## Work required
So that the copy matches the original, retype each line of the material below exactly.

## Information supplied

- - - - - - -

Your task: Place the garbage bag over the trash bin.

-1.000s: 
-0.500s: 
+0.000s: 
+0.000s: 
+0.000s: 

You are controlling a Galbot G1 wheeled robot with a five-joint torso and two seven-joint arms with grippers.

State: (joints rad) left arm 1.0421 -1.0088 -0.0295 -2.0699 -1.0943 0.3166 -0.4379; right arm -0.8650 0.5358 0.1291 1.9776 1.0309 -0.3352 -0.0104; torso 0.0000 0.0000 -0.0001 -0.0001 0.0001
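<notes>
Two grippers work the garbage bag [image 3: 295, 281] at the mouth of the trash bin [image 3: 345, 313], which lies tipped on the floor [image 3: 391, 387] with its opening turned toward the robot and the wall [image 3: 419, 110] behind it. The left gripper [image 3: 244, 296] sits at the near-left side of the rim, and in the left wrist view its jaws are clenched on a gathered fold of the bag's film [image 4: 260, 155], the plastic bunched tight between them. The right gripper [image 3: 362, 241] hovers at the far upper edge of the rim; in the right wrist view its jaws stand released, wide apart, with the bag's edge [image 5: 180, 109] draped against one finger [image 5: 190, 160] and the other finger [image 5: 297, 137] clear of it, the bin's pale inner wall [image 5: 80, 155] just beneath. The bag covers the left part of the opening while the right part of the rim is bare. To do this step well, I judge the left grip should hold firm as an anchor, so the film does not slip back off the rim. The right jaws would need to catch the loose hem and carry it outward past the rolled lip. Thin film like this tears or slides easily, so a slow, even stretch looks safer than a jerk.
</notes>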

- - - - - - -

## Written solution
Your task: Place the garbage bag over the trash bin.

-1.000s: 
-0.500s: 
+0.000s: 
+0.000s: 
+0.000s: 

You are controlling a Galbot G1 wheeled robot with a five-joint torso and two seven-joint arms with grippers.

State: (joints rad) left arm 1.0421 -1.0088 -0.0295 -2.0699 -1.0943 0.3166 -0.4379; right arm -0.8650 0.5358 0.1291 1.9776 1.0309 -0.3352 -0.0104; torso 0.0000 0.0000 -0.0001 -0.0001 0.0001
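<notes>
Two grippers work the garbage bag [image 3: 295, 281] at the mouth of the trash bin [image 3: 345, 313], which lies tipped on the floor [image 3: 391, 387] with its opening turned toward the robot and the wall [image 3: 419, 110] behind it. The left gripper [image 3: 244, 296] sits at the near-left side of the rim, and in the left wrist view its jaws are clenched on a gathered fold of the bag's film [image 4: 260, 155], the plastic bunched tight between them. The right gripper [image 3: 362, 241] hovers at the far upper edge of the rim; in the right wrist view its jaws stand released, wide apart, with the bag's edge [image 5: 180, 109] draped against one finger [image 5: 190, 160] and the other finger [image 5: 297, 137] clear of it, the bin's pale inner wall [image 5: 80, 155] just beneath. The bag covers the left part of the opening while the right part of the rim is bare. To do this step well, I judge the left grip should hold firm as an anchor, so the film does not slip back off the rim. The right jaws would need to catch the loose hem and carry it outward past the rolled lip. Thin film like this tears or slides easily, so a slow, even stretch looks safer than a jerk.
</notes>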

With that, the output is complete.